Daha yeni tatbikatlar yaptık, evimizde yaşam alanları kurduk, hayat üçgeni inşa ettik, çanta çanta deprem kolileri hazırladık.
Çantamıza tartar önleyici diş macunu, motorlu diş fırçası almak artık sıradan oldu. Bir takım yardım sapıkları depreme yakalananlara kendileri için hazırladıkları fantezi iç çamaşırları, depremde yıkılan yüksek binalara inat daha yüksek topuklu kadın ayakkabısı, abiye kadın giysisi bile gönderdiler. Yani, deprem denen felakete ne kadar hazırlıklıyız değil mi?
Şimdi hazır olun. Televizyonlarda sözüm ona deprem uzmanları fırtınası kopacak. Ben daha önce demiştim yarışı epeyce heyecanlı olacağa benziyor. Dakikası dakikasına depremin geleceğini tahmin edip insanları uyardıklarını iddia edenler bile çıkacak. Hayretler içinde kalacağız, acaba ben neden duymadım diye hayıflanacağız.
Depremin yarattığı hasarı ilahi sebeplere bağlayıp fay hatlarını kader çizgimiz gibi bahaneler ile vicdanlarını oyalamaya çalışanlara da bolca rastlayacağız. Allah’ın “gelecek tehlikelere karşı tedbir al, sonra tevekkül et” emrini bilmemize rağmen yapacağız bunu.
Bütün bunlara rağmen, haşa suçu hesapsızca manevi aleme havale edenler yine tedbirsizce çıkacakları yüce mahkemeye bodoslama dalacak.
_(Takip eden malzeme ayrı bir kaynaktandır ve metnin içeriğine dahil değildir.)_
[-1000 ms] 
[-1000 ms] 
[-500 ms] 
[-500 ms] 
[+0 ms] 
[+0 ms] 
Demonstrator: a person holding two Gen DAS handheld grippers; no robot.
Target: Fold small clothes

Tabi sorgu meleği hemen müdahale edecek, “Hop hemşerim nereye?” Orada olacakları Allah bilir.
Arıyorum, arıyorum bulamıyorum. Zira herkes masum. Belediyeler, laboratuvarlar, onay makamları, yapanlar, sorgulayıp araştırmadan alanlar, bu çürük mahallelerde sosyal çevre kuranlar, ticarethane açıp önce çelik kasayı koyacağı yeri planlayanlar, yaşam alanları kurup üzerine çocuk parkları yapanlar, emeklilere tahta banklar döşeyip “Gördünüz mü sizin rahatınız için neler neler yapıyoruz” diye politika üretenler hepsi ama hepsi masum.
Hoca Nasrettin yaşasaydı ona sorardık suçluyu.
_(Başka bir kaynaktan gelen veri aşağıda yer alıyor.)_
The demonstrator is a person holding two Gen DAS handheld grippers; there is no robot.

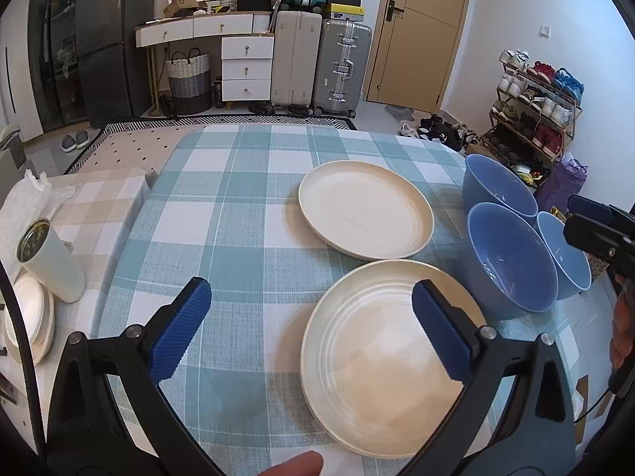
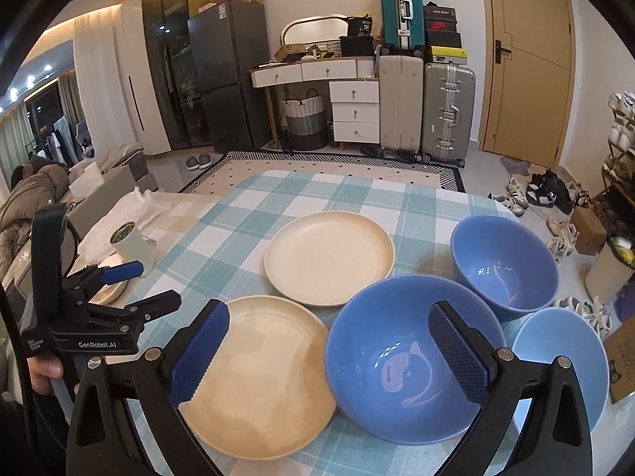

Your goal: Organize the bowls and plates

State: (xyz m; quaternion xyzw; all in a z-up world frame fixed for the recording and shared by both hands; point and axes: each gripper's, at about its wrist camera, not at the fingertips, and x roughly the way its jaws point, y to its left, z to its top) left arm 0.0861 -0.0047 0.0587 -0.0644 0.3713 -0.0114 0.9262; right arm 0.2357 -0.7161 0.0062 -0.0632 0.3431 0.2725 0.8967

Tamam uzatmayalım hırsız da masum...
Vay demokrasi vay. Evde başlıyor isyan, “Ben artık yetişkin bir bireyim, bana karışamazsın.”
Sınırsız özgürlük.
Adam yırtınıyor “yatay mimari” diye. İnsan toprağa yakın olmalı, ayağı toprağa basmalı, çocuklar dört duvar arasında değil bahçede, sokakta oynamalı diyor.
Kulağımızdaki küpe deliği değil ki. Gerekli lakin sıkıcı lafların transit hava alanı. Bir taraftan giriyor, diğer taraftan tüyüyor.
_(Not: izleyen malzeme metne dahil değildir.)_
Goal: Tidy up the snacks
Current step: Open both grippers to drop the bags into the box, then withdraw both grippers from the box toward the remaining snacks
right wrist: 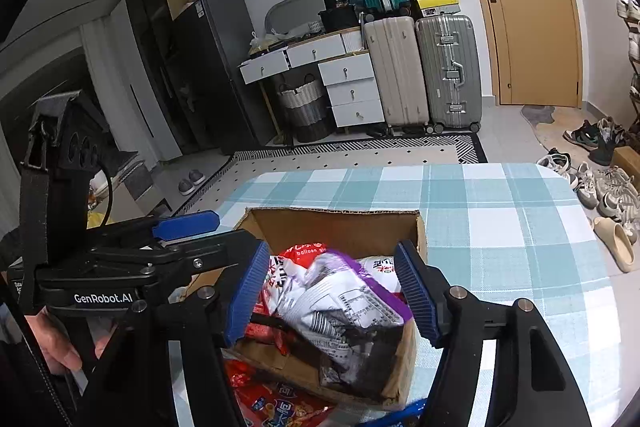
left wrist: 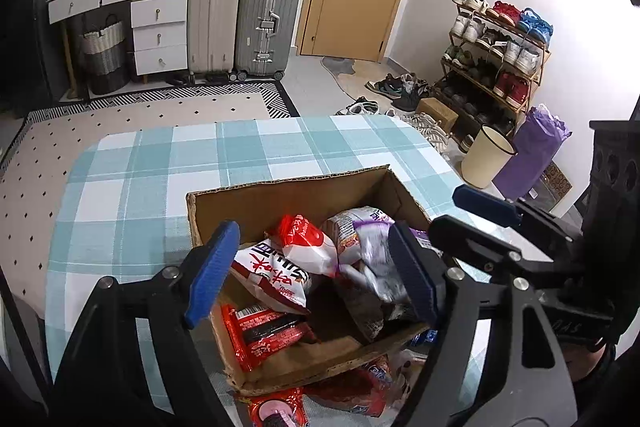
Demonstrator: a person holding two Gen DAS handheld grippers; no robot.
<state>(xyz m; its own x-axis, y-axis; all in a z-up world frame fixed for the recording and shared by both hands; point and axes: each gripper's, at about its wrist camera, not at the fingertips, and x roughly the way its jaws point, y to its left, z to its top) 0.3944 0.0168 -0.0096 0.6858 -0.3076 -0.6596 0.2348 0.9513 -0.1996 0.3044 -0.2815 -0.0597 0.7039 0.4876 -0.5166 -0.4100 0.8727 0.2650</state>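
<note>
On the checked counter (left wrist: 132, 187) sits a box (left wrist: 288, 191) of snack bags (left wrist: 308, 247), with both the left hand-held gripper (left wrist: 312, 267) and right hand-held gripper (right wrist: 334, 291) released above it.

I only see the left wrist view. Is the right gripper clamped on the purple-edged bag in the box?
Observer: No. The right gripper is open, and the purple-edged bag lies loose between its pads in the cardboard box.
Operator: What's off to the left, beyond my frame?
Observer: A dark fridge stands against the wall.
Operator: Anything on the floor there?
Observer: A pair of grey slippers.
</note>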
Genelde canımız yandı, yerelde canımız yanar mı, yanar. “Yok canım, vatanımızın güneyini kasıp kavuran felaket bize uğramaz”mı diyorsunuz? Kuzey Anadolu fay kırığı tam da Tosya ilçemizin ortasından geçiyor. Hatta bu kırığın kollarından biri İhsangazi’den Araç ilçemize doğru devam ediyor.
İnsanoğlu doğası gereği hep suya yakın yurt kurmuştur. Kastamonu dahil yerleşim yerlerinin çoğu dere yataklarına paralel ya da tam da ortasındadır. Nüfusumuzun ekseriyeti bu bölgede yaşıyor. Binalar kum ve alüvyon tabaka üzerinde. Olası bir sarsıntıda binalar yıkılmasa bile yan yatar. Üst tabakada oluşan cıvıma binaları içine çeker. Yani batar. Ekranlarda görüyorsunuz, on katlı binanın sadece iki katı zemin üstünde.
ŞİMDİ…
Sayın Belediye Başkanım size sesleniyorum. Haddim değil, zurnada delik bile değilim.
Söylemezsem, yazmazsam altmış yıllık ömrümde ekmeğini yediğim kadim memleketime, canım memleketime ihanet etmiş olurum.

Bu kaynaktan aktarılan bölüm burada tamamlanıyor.